Visualization and analysis of SCImago Journal & Country Rank structure via journal clustering

Gómez-Núñez, Antonio Jesús, Vargas-Quesada, Benjamín, Batagelj, Vladimir, Moya-Anegón, Félix, Chinchilla-Rodríguez, Zaida. (2016). Visualization and analysis of SCImago Journal & Country Rank structure via journal clustering. Aslib Journal of Information Management, 68(5), 607-627
PublishedSep 2016

The purpose of this paper is to visualize the structure of SCImago Journal & Country Rank (SJR) coverage of the extensive citation network of Scopus journals, examining this bibliometric portal through an alternative approach, applying clustering and visualization techniques to a combination of citation-based links. Design/methodology/approach:Three SJR journal-journal networks containing direct citation, co-citation and bibliographic coupling links are built. The three networks were then combined into a new one by summing up their values, which were later normalized through geo-normalization measure. Finally, the VOS clustering algorithm was executed and the journal clusters obtained were labeled using original SJR category tags and significant words from journal titles. Findings: The resultant scientogram displays the SJR structure through a set of communities equivalent to SJR categories that represent the subject contents of the journals they cover. A higher level of aggregation by areas provides a broad view of the SJR structure, facilitating its analysis and visualization at the same time.
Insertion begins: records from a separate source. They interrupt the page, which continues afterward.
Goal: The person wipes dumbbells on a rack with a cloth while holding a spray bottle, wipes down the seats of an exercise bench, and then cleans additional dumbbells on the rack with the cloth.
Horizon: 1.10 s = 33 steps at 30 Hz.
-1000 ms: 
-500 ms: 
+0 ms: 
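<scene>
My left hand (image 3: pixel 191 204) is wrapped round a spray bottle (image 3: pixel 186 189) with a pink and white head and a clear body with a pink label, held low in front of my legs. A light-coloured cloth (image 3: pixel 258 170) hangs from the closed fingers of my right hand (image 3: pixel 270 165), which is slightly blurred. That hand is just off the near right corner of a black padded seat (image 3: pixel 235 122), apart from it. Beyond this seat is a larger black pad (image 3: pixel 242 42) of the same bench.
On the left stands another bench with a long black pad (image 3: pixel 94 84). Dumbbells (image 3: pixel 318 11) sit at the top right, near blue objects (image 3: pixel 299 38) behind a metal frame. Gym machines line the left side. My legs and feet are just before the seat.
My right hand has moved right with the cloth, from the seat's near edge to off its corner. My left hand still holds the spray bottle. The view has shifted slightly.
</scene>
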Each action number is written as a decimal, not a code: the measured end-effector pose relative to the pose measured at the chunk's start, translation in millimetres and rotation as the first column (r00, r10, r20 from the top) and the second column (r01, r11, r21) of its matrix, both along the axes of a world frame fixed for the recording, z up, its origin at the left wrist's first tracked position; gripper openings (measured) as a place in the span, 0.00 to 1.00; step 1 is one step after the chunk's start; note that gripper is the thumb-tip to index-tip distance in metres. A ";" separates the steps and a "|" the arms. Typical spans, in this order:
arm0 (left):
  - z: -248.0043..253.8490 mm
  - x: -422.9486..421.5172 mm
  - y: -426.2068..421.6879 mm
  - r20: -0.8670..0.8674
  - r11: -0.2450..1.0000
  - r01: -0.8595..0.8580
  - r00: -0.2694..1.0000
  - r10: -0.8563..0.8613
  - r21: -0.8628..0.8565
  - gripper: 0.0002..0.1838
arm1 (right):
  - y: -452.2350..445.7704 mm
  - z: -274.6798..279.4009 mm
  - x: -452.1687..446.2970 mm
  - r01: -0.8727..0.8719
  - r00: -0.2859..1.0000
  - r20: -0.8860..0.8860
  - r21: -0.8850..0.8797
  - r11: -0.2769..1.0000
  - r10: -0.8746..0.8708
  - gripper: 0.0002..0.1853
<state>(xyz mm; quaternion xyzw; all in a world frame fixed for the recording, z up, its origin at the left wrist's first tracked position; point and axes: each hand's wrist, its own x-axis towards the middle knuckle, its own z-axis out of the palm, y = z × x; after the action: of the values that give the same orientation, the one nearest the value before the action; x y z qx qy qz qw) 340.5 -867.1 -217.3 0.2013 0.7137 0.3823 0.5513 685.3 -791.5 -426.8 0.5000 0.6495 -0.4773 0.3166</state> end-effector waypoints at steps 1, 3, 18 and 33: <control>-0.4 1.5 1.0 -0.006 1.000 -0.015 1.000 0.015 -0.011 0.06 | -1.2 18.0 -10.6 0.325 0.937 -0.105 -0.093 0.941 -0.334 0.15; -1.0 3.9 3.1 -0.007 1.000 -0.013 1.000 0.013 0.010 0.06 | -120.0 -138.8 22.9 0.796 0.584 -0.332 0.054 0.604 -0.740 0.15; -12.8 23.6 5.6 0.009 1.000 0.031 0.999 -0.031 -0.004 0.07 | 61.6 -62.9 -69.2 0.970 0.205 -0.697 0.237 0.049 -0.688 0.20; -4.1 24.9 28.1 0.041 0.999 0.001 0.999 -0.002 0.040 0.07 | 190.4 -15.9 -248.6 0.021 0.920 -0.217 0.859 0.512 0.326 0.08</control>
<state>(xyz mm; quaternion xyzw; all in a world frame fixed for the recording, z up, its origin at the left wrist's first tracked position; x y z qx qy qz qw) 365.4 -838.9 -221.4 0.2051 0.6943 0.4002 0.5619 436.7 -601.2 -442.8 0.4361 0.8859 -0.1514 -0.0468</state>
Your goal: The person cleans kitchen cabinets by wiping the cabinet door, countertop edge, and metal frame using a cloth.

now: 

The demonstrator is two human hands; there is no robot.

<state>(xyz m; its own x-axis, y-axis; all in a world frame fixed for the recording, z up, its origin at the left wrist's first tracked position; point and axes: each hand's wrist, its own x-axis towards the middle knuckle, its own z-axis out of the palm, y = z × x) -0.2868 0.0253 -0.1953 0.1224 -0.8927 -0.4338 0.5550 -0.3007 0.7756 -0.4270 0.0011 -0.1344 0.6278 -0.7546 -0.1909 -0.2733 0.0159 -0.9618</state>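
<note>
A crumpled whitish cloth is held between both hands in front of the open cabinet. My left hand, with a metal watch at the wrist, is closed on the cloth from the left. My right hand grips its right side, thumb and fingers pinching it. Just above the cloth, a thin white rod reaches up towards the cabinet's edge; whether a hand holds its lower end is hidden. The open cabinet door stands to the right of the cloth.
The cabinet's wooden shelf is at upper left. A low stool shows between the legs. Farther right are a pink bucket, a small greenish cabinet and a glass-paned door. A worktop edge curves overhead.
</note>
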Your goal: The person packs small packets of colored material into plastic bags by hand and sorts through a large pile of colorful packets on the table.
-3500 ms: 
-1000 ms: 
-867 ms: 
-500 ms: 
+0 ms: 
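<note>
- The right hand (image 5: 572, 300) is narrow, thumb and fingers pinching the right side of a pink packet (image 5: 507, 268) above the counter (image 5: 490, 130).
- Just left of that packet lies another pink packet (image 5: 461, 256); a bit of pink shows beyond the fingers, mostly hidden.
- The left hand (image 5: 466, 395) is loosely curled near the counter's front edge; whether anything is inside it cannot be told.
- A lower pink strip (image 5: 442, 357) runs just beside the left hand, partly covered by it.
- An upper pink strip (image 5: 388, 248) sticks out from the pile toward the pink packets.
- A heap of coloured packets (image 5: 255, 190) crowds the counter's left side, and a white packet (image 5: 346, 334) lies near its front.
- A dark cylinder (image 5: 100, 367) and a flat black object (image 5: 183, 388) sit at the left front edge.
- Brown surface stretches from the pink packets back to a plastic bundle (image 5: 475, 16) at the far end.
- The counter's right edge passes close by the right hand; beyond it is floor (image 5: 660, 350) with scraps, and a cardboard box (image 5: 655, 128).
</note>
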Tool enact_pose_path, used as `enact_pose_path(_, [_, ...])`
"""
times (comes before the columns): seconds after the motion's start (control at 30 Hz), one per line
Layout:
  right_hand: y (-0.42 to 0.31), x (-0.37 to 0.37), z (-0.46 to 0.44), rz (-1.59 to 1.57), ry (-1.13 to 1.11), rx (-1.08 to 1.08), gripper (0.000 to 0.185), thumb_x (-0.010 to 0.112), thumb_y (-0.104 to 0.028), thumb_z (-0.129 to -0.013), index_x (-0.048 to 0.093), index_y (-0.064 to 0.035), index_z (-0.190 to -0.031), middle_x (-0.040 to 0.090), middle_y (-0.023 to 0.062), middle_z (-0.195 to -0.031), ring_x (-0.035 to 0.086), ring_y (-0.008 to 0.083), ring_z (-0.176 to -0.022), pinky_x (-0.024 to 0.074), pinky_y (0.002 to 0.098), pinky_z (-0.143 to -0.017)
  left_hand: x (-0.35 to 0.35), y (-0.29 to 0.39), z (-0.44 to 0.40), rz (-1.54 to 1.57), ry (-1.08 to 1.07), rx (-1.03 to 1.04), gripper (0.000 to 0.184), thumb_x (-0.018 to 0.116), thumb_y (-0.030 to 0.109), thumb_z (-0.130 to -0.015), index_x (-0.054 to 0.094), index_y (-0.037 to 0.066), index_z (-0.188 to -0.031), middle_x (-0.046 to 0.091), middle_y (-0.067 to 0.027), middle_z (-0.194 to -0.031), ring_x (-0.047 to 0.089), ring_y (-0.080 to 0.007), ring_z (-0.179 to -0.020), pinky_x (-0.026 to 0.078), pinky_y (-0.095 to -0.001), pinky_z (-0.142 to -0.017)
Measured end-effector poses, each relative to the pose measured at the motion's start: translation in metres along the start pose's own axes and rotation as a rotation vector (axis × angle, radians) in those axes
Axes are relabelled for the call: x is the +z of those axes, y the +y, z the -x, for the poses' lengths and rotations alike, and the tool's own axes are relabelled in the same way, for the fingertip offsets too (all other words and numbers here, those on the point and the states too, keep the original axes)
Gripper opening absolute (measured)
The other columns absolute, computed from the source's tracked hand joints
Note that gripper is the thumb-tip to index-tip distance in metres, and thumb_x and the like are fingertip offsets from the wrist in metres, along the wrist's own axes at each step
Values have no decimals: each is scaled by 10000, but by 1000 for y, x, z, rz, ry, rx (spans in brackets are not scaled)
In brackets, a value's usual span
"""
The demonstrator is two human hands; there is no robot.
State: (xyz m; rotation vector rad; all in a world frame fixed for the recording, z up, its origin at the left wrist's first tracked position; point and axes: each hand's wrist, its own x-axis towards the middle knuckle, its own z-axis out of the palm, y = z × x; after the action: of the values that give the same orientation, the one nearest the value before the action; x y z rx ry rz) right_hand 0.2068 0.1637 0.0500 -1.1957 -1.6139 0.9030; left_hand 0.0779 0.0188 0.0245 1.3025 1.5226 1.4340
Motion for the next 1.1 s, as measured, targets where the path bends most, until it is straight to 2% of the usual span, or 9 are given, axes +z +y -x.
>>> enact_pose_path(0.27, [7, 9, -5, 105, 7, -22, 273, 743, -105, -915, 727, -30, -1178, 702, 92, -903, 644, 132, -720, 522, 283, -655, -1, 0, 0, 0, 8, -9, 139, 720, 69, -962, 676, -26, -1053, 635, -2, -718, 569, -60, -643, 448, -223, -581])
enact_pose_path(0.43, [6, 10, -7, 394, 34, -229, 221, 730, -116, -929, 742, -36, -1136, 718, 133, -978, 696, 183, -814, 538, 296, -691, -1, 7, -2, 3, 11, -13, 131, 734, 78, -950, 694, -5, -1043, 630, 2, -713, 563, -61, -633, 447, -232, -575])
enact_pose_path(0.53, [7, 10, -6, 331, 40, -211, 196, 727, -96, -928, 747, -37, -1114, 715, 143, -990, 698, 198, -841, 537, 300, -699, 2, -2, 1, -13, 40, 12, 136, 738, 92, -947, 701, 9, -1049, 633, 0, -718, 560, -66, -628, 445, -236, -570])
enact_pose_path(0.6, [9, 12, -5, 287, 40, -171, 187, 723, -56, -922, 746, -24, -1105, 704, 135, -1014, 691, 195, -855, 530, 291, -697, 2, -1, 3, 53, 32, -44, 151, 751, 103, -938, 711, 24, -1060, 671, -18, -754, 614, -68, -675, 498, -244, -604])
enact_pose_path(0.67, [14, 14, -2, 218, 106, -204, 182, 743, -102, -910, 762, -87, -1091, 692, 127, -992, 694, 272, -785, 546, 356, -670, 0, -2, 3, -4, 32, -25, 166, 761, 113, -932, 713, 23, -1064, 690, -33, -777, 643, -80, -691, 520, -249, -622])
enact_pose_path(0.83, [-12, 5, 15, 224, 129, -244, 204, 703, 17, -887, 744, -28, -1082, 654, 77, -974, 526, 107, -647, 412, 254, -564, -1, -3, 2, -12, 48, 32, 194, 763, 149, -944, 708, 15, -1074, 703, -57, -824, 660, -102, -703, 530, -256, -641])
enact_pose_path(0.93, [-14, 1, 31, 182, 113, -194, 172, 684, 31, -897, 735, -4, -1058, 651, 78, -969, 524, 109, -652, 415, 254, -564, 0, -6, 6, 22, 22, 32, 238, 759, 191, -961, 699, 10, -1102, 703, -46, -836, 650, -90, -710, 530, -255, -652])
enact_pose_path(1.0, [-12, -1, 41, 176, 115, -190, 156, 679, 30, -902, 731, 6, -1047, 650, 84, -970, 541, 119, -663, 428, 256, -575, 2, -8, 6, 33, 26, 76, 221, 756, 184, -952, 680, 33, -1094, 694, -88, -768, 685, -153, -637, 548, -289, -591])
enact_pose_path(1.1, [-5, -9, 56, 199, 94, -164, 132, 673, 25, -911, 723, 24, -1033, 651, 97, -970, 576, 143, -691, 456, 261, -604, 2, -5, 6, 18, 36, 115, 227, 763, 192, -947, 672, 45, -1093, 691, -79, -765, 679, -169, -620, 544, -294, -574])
Originality/value: This is the first study using Persson’s combination of most popular citation-based links (direct citation, co-citation and bibliographic coupling) in order to develop a scientogram based on Scopus journals from SJR. The integration of the three measures along with performance of the VOS community detection algorithm gave a balanced set of clusters. The resulting scientogram is useful for assessing and validating previous classifications as well as for information retrieval and domain analysis.